Run these codes and create a PDF file with a line chart. The chart should resemble to Figure 5. The chart illustrates a bimodal distribution, which has two peaks. One peak represents a major mode, and the other represents minor mode. The bimodal distribution indicates there are two groups in the data set. Further investigation reveals that the minor mode represents the sales representatives. The base rates of most employees are between 10 and 30 dollars. And several base rates are more than 60 dollars. The chart implies that mean is greater than median, and we also call this distribution right-skewed.
Figure 5 - Base rates of most employees are between 10 and 30 dollars
3.3.3 Modify the Stored Procedure Template
Modify the template file "sp_employee_base_rates_distribution.Template.sql" with the following codes:
CREATE PROCEDURE [sp_employee_base_rates_distribution] AS BEGIN EXEC sp_execute_external_script @language = N'R' , @script = N'_RCODE_' , @input_data_1 = N'_INPUT_QUERY_' --- Edit this line to handle the output data frame. WITH RESULT SETS NONE; END;
3.3.4 Publish the Stored Procedure to the Database
Comment testing codes in the R file; then, use the "Publish Stored Procedure" command from the menu "R Tools -> Data" to publish the stored procedure. We received an error message shown in Figure 6. The root cause is that the publishing process replaced the "_INPUT_QUERY_" in the template file with the content in the sql file. The single quotes around the "Current" value caused this issue. To solve this issue, we should use two single quotes to escape the single quotes.
Figure 6 - The error message received from the publishing process
Update the "sp_employee_base_rates_distribution.Query.sql" file with the following sql codes. Then, publish the procedure again. We receive a confirmation message in the output window.
-- Place SQL query retrieving data for the R stored procedure here SELECT [BaseRate] FROM [dbo].[DimEmployee] WHERE [Status] = ''Current''
We created a SQL stored procedure to call the R function "density()" to construct kernel density estimates. Then the basic function "plot()" was referenced to produce the density plot, which visualize the distribution of base rates over a continuous interval. The distribution shape presented by a density plot is better than the one illustrated by a typical histogram because number of bins used in a histogram has an influence on the shape. Two peaks have been observed through the chart, meaning that, when most employees are paid in an expected pattern, the sales team are paid in a different pattern. One reason is that the company also paid commission to sales staff.
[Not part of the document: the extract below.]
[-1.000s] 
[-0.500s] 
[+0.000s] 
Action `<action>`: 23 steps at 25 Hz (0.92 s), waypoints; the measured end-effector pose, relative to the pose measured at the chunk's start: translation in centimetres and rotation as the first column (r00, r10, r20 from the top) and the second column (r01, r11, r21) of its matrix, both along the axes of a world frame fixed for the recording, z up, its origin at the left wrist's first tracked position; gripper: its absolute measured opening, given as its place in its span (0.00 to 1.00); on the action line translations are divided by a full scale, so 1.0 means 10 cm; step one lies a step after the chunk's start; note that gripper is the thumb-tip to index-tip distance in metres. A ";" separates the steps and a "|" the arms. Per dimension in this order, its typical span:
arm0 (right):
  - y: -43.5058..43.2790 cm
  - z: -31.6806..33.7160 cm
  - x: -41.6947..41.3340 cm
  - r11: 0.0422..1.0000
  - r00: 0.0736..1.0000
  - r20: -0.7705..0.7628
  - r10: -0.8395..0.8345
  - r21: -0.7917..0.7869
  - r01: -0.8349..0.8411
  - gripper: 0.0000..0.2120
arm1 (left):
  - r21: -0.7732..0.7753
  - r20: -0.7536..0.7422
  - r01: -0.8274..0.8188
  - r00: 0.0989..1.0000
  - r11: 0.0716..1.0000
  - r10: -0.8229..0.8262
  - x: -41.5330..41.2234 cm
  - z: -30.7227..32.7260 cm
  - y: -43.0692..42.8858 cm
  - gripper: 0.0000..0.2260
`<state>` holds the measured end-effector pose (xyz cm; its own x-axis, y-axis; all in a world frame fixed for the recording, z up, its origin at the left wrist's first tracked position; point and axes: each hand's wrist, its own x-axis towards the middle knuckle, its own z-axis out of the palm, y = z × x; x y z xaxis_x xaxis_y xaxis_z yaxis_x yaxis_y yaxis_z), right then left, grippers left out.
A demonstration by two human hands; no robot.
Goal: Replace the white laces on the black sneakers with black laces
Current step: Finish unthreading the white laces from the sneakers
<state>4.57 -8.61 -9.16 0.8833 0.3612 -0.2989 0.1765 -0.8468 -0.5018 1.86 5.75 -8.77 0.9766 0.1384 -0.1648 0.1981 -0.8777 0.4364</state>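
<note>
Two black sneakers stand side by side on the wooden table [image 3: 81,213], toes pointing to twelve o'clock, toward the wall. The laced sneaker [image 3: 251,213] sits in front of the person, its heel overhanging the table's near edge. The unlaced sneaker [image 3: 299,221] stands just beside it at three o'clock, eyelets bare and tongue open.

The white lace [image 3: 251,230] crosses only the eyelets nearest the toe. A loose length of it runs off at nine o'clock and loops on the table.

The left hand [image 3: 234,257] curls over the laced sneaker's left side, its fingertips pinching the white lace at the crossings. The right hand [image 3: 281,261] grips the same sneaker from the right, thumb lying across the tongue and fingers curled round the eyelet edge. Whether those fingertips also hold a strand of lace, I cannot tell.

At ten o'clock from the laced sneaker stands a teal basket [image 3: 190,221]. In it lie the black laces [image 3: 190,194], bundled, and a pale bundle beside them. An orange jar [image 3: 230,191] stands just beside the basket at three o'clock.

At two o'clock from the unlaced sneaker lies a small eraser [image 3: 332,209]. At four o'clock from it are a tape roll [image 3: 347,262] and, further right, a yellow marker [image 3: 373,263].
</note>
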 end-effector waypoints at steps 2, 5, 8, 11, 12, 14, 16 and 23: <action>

3.4 Using a Pie Chart to Describe a Data Set with a Qualitative Variable and a Quantitative Variable
The company has the four product lines: bicycles, bicycle components, bicycle apparel and bicycle accessories [6]. These products have been categorized according to the products lines. Financial analysts would like to know how revenues received from these categories make up the total revenue. They expect viewers to focus on the product category that contributed most to the total revenue. The chart should show revenue received from each product category as a percentage of the total revenue. Therefore, the task of this chart is to highlight the component parts of data. The chart title can be denoted as "Bikes Accounted for 86% of Total Revenue".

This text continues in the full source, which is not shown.